■ EXERCISE DATA ■
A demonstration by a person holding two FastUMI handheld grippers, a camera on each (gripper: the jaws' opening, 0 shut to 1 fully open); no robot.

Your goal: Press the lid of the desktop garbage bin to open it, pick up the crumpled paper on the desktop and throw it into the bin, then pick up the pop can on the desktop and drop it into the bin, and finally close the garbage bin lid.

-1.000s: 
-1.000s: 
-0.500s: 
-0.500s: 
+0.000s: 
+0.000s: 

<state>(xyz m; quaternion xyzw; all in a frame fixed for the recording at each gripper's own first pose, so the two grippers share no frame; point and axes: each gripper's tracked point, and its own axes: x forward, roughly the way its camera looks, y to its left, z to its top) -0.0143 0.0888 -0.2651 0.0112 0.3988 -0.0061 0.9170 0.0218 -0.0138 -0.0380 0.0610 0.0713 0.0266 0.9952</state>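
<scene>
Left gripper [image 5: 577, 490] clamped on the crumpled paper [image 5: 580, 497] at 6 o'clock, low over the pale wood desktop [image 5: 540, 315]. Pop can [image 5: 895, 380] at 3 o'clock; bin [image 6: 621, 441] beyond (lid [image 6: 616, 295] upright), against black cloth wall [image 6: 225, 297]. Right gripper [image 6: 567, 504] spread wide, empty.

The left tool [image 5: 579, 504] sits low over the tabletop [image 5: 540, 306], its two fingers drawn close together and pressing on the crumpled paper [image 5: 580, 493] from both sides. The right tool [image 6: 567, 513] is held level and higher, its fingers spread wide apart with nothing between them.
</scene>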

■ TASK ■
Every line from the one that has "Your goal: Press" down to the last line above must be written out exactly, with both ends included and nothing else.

■ ANSWER TO THIS PROBLEM ■
Your goal: Press the lid of the desktop garbage bin to open it, pick up the crumpled paper on the desktop and throw it into the bin, then pick up the pop can on the desktop and drop it into the bin, and finally close the garbage bin lid.

-1.000s: 
-1.000s: 
-0.500s: 
-0.500s: 
+0.000s: 
+0.000s: 

<state>(xyz m; quaternion xyzw; all in a frame fixed for the recording at each gripper's own first pose, so the two grippers share no frame; point and axes: each gripper's tracked point, and its own axes: x forward, roughly the way its camera looks, y to its left, z to its top) -0.0143 0.0888 -0.2651 0.0112 0.3988 -0.0061 0.9170 0.0218 -0.0138 -0.0380 0.0610 0.0713 0.0266 0.9952</state>
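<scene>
Left gripper [image 5: 577, 490] clamped on the crumpled paper [image 5: 580, 497] at 6 o'clock, low over the pale wood desktop [image 5: 540, 315]. Pop can [image 5: 895, 380] at 3 o'clock; bin [image 6: 621, 441] beyond (lid [image 6: 616, 295] upright), against black cloth wall [image 6: 225, 297]. Right gripper [image 6: 567, 504] spread wide, empty.

The left tool [image 5: 579, 504] sits low over the tabletop [image 5: 540, 306], its two fingers drawn close together and pressing on the crumpled paper [image 5: 580, 493] from both sides. The right tool [image 6: 567, 513] is held level and higher, its fingers spread wide apart with nothing between them.
</scene>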

What the exercise asked for is now done.